Material provided: Begin

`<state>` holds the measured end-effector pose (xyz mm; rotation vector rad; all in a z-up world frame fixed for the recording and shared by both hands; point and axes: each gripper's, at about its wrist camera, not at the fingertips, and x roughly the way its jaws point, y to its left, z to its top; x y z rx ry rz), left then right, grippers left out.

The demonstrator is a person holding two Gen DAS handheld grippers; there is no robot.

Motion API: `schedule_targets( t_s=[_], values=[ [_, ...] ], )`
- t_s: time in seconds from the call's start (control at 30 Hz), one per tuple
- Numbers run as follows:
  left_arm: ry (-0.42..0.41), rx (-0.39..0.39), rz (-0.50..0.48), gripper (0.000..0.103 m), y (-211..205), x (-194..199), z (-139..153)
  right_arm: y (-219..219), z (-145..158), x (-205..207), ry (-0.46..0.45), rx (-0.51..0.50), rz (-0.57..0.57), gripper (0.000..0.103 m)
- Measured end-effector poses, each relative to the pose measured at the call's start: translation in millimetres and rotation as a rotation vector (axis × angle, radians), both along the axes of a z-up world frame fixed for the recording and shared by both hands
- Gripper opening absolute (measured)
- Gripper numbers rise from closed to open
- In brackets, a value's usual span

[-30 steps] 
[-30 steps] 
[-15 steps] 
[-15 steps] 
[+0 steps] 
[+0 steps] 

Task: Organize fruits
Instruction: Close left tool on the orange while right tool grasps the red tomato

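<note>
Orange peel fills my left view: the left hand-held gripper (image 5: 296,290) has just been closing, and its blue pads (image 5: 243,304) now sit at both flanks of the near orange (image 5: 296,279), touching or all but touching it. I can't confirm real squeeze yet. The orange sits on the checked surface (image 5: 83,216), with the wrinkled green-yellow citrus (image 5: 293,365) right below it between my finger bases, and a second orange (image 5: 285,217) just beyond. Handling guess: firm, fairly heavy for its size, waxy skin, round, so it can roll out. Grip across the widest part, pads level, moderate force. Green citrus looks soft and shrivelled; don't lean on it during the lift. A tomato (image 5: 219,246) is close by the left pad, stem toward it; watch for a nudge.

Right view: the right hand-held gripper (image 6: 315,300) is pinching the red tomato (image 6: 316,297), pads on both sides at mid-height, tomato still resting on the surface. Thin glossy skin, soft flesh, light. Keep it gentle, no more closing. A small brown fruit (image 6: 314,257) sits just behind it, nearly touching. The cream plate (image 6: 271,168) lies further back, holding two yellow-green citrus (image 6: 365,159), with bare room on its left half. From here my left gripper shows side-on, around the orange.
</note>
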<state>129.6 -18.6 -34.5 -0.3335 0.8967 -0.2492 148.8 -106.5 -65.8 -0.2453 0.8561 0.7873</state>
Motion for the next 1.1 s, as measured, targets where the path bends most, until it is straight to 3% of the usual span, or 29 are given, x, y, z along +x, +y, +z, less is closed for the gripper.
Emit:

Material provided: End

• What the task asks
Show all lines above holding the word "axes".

• Exercise answer
`<state>` holds the measured end-effector pose (xyz mm; rotation vector rad; all in a z-up world frame fixed for the recording and shared by both hands; point and axes: each gripper's, at about its wrist camera, not at the fingertips, and x roughly the way its jaws point, y to its left, z to its top; x y z rx ry rz), left then right, grippers left out.
- Measured end-effector poses, each relative to the pose measured at the call's start: translation in millimetres and rotation as a rotation vector (axis × angle, radians), both along the axes of a z-up world frame fixed for the recording and shared by both hands

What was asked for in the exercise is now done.